Metadata-Version: 2.1
Name: act-neuron
Version: 0.0.8
Summary: Automatic Cell Tuner
License-File: LICENSE
Requires-Python: >=3.8
Requires-Dist: matplotlib
Requires-Dist: neuron>=8.2.0
Requires-Dist: numpy
Requires-Dist: torch
Description-Content-Type: text/markdown

# Automatic Cell Tuner (act)

`act` provides tools for optimization-based parameter selection for biologically realistic cell models developed in [NEURON](https://neuron.yale.edu/neuron/). The project is inspired by the [ASCT](https://github.com/pbcanfield/ASCT) library.

`act` relies on a simulation-based optimization, i.e., for a pipeline

Parameters -> Black-box simulator -> Simulated data

it tries to obtain parameter estimates indirectly by working with simulated data.

## Installation

Currently, `act` can be installed from GitHub using pip or locally with the standard `pip` installation process.

```bash
pip install act-neuron
```

```bash
git clone https://github.com/V-Marco/ACT.git
cd ACT
pip install .
```

## Usage

### Prerequisites

Conceptually, `act` requires three components.

1. A `.hoc` file which declares the cell's properties.
2. Modfiles for this `.hoc` file.
3. Target voltage data of shape (num_cur_inj, ...) to predict on OR parameters to simulate target data with.

### Pipeline
`act` operates in original and segregated modes. Original mode runs in the following steps:
1. Generate a parameter set uniformly randomly from a (lower; upper) interval for each current injection.
2. Simulate a voltage trace for each current injection and respective parameter set.
3. Extract key summary features (e.g., inter-spike time), and keep parameter sets for those voltage traces which match the target voltage trace in these summary features.
4. Repeat steps 1-3 until the specified number of current injections is matched.
5. Train a neural network model to predict conductance values from a voltage trace using saved sets as targets.
6. Predict conductance values by applying the trained model to the target voltage data. Take the maximum of each predicted value across all current injections.

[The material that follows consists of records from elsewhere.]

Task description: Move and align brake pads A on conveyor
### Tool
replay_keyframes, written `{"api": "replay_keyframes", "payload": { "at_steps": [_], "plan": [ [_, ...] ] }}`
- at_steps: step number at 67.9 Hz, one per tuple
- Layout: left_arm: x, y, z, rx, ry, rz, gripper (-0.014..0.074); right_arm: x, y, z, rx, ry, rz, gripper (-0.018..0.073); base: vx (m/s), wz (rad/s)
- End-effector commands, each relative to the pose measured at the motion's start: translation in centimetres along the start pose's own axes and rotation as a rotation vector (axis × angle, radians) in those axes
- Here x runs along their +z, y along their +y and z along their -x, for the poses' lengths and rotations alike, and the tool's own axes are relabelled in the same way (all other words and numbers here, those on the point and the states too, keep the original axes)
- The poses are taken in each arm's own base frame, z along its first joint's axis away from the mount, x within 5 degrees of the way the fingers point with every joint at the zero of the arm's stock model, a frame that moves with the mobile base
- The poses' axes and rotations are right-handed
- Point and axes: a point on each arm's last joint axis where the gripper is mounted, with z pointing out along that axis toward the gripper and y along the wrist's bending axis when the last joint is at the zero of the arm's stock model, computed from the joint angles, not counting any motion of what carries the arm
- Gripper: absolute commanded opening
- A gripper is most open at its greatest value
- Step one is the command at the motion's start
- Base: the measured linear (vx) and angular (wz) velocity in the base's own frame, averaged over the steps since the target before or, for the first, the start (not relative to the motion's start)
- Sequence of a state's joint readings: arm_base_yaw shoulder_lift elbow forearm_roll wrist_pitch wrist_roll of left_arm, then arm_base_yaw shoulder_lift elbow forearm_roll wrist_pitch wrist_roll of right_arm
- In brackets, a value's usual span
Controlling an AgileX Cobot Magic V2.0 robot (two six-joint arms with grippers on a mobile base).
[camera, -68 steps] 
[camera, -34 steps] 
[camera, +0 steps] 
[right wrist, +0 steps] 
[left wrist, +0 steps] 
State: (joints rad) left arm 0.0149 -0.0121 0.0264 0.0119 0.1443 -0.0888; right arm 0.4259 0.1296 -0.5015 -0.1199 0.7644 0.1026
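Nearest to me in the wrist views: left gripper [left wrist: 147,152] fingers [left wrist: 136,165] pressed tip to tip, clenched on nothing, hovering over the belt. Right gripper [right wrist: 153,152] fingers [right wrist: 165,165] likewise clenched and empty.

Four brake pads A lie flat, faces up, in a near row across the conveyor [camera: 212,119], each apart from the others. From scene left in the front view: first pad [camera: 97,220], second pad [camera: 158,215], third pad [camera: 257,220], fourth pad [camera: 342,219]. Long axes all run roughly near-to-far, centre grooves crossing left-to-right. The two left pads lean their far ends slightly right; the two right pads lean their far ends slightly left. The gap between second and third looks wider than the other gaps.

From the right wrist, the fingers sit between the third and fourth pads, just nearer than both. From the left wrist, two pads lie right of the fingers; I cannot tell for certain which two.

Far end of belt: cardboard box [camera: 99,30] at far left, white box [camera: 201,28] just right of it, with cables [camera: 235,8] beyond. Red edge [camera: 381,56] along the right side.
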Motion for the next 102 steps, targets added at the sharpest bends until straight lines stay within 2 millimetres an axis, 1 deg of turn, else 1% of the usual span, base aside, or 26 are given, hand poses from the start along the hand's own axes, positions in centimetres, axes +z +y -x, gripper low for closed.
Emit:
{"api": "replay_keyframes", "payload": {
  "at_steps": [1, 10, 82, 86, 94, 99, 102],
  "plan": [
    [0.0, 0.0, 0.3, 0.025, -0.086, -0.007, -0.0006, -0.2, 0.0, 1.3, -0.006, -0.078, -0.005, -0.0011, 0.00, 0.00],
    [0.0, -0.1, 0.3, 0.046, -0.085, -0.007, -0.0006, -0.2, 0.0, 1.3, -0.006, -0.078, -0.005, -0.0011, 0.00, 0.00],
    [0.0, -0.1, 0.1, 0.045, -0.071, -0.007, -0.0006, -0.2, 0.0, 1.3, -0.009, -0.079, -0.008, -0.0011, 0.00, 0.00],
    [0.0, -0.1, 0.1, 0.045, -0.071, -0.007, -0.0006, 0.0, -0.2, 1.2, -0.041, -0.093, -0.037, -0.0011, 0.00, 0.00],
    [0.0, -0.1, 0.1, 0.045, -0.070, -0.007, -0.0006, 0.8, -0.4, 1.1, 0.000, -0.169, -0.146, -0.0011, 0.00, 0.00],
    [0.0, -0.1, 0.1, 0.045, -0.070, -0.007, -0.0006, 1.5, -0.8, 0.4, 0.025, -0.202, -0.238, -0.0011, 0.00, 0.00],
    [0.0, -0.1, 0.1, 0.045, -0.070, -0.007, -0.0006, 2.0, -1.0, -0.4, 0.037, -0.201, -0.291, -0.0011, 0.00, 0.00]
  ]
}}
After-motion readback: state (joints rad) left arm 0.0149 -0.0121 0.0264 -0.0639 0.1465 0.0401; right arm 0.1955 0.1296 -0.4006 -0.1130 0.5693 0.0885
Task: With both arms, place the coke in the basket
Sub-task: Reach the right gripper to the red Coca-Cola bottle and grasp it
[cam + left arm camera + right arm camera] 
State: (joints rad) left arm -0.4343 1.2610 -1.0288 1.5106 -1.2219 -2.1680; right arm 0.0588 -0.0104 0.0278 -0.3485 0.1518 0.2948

Segregated mode changes step 5 so that the model is trained on regions of a voltage trace. The regions can be specified in terms of time (X-axis) or voltage (Y-axis) bounds.

### Setting a simulation

Simulations' parameters are defined as `python` classes in `simulation/simulation_constants.py`. 
- Names of parameters to optimize for are defined in the `params` property. The names must match the hoc file. Lower and upper bounds are specified in `lows` and `highs` properties.
- Segregated parameters and respective time/voltage bounds are specified as lists-of-lists in the respective `segr_...` properties.

### Running a simulation

`simulation/run_simulation.py` is an example script of running `act` on Pospichil's cells.

`simulation/analyze_res.py` is an example script which gives a summary of the model's quality.